As she trudged on, Su didn’t want to make any rash decisions about the race she might regret later, so she calmly reminded herself of her goals: to represent diversity, the fullness of the running community and to see what her body could do. She had accomplished both.

On her last morning of TransRockies Run, Su woke up, had breakfast and booked a flight home to Boston. She knew friends, family, and the Diverse We Run community were watching from afar, and she certainly hadn’t planned to stop halfway—Su wasn’t accustomed to settling for anything less than excellent. She still found it difficult to ignore the pressure to succeed, which is especially potent in sports, where success is measurable and failure feels absolute. 

But, Su had learned over time how to make room for different types of success.

“I was at a point of clarity and peace when I decided to stop,” she says. “And that was really a big milestone for performance and perfection-driven Carolyn . . . I’m more proud of myself for doing that than even having run 60 miles.”

Success

Of course, deeply ingrained patterns don’t change overnight—or vanish after a decade. Carolyn Su went into TransRockies unsure whether she could truly call herself a trail runner, hoping that by the end of six days she’d have her answer. But after three days and 60 miles, she was still unsure. 

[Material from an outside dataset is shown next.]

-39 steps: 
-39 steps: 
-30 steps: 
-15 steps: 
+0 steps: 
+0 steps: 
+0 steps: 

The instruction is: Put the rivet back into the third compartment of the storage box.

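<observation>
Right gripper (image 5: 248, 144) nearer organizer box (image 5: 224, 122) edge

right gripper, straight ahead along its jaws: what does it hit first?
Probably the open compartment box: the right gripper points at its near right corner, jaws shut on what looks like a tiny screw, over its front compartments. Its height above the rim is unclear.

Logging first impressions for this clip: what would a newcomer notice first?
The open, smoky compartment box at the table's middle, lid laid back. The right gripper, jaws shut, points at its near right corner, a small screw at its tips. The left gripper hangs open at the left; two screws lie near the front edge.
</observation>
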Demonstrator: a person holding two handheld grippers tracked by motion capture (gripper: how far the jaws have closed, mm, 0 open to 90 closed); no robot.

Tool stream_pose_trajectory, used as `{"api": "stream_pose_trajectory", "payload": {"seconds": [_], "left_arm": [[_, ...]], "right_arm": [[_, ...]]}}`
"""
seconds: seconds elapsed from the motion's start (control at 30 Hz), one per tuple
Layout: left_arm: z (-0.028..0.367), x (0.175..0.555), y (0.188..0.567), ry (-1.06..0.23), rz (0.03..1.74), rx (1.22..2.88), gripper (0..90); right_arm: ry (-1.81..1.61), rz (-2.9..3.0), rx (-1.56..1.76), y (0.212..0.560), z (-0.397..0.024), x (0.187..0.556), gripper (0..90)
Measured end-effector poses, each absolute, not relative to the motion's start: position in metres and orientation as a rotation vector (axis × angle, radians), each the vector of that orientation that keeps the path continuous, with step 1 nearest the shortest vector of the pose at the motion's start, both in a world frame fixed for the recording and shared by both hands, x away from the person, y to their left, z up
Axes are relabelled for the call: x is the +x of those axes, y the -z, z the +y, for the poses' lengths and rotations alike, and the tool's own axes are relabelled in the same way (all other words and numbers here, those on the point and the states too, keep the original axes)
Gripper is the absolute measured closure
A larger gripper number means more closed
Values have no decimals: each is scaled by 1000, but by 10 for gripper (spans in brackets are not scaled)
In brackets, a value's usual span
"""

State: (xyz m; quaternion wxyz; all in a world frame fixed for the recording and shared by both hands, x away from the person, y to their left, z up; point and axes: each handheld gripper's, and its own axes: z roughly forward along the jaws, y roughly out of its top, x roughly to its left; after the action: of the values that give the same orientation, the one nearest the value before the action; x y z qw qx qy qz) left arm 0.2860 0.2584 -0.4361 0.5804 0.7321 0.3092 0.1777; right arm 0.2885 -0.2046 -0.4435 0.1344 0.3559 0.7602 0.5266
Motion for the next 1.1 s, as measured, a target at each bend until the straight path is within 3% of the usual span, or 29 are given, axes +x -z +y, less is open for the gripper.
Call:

Su struggled with imposter syndrome after the race and questioned whether she could have done more. “Maybe I could have been grittier,” she wondered, “or run farther.” But that was also beside the point. Su hadn’t come to TransRockies for a finish line, or a label. She knew what her purpose was before she got on the plane to Colorado.

“Reflecting on all the written work by Navajo people before arriving in Colorado reminded me of the value and importance of showing up in this space, which is very much out of my comfort zone,” Su says. “Not just because I had never done a trail race, or multi-stage race, or camped for a race,” she emphasized, “but also knowing that, historically, this is a very white, male-centered and -dominated space, and I showed up not knowing if I would have anybody in my corner—that’s a really scary thing.”

Ultimately, Su’s three days in Colorado not only compelled her to keep running trails, but to remove the intimidating aspects of trail running for others. She invites people to join her for runs and brings extra gear to make sure they feel prepared—to remove any barriers to entry.

Before TransRockies, Su didn’t know whether or not to call herself a trail runner.

But several months, many miles and another trail race later, Su has her answer: “I’m a runner, and I can run roads or trails—it’s just a matter of what I choose.”